Evan You on Vue.js, Vercel, and the Future of JavaScript Tooling

An in-depth conversation with the creator of Vue.js and Vite, covering his journey from Google to founding Void Zero, the philosophy behind Vue's evolution, and the next generation of developer tools.

Key Insights

  • Vue 3.6 will feature a new, backwards-compatible reactivity system called "Alien Signals," offering best-in-class performance.
  • "Vapor Mode" is an optional, highly performant compilation strategy for Vue that ditches the Virtual DOM.
  • Vite was born from a desire for faster development server startup and Hot Module Replacement (HMR).
  • Evan You intentionally keeps Vue.js independent from his new company, Void Zero, to ensure its community-driven nature.
  • Void Zero's commercial product, V+, will use a licensing model focused on enterprise monetization while remaining free for most developers.

From Art History to Google Creative Lab

Evan You's path into software development was unconventional. Holding an undergraduate degree in Art History, he later pursued a Master of Fine Arts in Design and Technology. It was during this program that he grew frustrated with compiled languages like C++ for interactive projects and discovered the potential of JavaScript through Google's "Chrome Experiments."

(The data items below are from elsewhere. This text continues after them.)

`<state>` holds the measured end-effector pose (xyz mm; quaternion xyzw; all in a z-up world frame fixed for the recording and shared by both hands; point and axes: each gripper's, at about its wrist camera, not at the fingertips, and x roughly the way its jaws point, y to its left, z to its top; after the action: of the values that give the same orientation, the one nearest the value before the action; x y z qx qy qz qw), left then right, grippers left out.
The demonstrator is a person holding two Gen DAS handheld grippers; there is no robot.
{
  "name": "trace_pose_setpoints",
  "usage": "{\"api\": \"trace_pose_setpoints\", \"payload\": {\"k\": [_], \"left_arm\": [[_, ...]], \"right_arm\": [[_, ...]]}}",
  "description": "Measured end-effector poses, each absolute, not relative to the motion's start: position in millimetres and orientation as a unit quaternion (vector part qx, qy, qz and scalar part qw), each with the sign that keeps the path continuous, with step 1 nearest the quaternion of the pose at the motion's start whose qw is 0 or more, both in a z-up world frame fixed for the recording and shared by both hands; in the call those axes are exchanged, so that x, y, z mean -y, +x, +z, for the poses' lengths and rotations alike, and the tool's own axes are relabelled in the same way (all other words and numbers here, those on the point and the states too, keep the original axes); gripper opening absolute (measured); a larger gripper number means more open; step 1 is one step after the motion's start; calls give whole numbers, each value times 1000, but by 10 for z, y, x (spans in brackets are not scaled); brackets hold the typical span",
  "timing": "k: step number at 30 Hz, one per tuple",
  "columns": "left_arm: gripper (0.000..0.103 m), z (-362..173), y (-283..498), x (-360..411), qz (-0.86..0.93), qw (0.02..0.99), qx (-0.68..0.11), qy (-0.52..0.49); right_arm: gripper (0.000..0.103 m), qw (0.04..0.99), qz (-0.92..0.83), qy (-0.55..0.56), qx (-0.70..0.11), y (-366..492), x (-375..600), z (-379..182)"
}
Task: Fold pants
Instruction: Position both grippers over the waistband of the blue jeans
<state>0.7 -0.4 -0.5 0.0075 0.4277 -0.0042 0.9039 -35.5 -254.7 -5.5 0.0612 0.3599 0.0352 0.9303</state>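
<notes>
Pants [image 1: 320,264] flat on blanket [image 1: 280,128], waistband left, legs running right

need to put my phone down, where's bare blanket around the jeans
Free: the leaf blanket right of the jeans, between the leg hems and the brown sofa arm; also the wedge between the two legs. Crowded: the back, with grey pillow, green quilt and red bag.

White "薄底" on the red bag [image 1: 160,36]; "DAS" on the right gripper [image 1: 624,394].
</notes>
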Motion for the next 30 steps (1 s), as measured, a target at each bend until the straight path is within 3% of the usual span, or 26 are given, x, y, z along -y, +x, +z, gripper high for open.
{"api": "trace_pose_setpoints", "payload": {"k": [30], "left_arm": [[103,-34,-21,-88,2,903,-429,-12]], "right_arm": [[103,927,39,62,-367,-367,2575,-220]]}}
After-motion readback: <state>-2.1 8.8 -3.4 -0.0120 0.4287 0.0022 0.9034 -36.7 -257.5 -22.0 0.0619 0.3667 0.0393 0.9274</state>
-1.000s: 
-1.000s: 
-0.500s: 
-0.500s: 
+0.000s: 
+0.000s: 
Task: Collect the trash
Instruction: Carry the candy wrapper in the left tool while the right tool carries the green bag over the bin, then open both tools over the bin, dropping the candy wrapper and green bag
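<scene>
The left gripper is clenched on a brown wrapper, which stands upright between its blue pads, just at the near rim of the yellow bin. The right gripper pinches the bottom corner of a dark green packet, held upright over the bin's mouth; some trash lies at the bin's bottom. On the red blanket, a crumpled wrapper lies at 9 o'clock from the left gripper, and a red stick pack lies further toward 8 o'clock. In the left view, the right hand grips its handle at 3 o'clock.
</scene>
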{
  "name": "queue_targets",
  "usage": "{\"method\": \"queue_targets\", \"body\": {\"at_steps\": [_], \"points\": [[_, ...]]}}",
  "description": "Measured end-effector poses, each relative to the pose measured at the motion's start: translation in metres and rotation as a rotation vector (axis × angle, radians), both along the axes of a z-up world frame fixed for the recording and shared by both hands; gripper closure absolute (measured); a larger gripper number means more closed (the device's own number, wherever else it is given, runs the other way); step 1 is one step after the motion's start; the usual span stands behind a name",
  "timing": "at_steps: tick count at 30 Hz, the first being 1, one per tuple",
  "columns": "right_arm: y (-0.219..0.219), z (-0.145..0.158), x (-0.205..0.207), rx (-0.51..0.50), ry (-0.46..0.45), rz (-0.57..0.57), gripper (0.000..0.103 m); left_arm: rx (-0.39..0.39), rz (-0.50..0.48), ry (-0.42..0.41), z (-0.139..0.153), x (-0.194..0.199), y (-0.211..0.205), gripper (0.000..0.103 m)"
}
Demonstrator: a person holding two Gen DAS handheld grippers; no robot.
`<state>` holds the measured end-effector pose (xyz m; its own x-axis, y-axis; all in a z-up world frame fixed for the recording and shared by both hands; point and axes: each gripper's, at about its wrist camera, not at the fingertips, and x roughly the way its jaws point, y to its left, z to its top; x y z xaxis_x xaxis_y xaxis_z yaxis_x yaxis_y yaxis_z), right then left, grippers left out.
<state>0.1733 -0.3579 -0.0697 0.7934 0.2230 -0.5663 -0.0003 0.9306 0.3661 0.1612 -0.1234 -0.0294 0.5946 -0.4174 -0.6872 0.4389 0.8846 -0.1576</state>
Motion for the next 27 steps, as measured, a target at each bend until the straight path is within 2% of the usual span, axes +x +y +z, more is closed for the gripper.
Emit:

A JavaScript clone of the "Clear" todo app demo built with HTML, CSS, and JS caught the attention of recruiters. This led him to Google Creative Lab, an internal creative agency, where he worked as a "Creative Technologist" building rapid prototypes and experimental interactions, often using cutting-edge browser APIs available only in Chrome Canary.

The Birth of Vue.js: A Desire for Simplicity

At Google, building complex UI prototypes with vanilla JavaScript or jQuery became tedious. While exploring solutions like Backbone and AngularJS, Evan found them overly complex for his needs. He wanted a simpler way to sync a template with its data.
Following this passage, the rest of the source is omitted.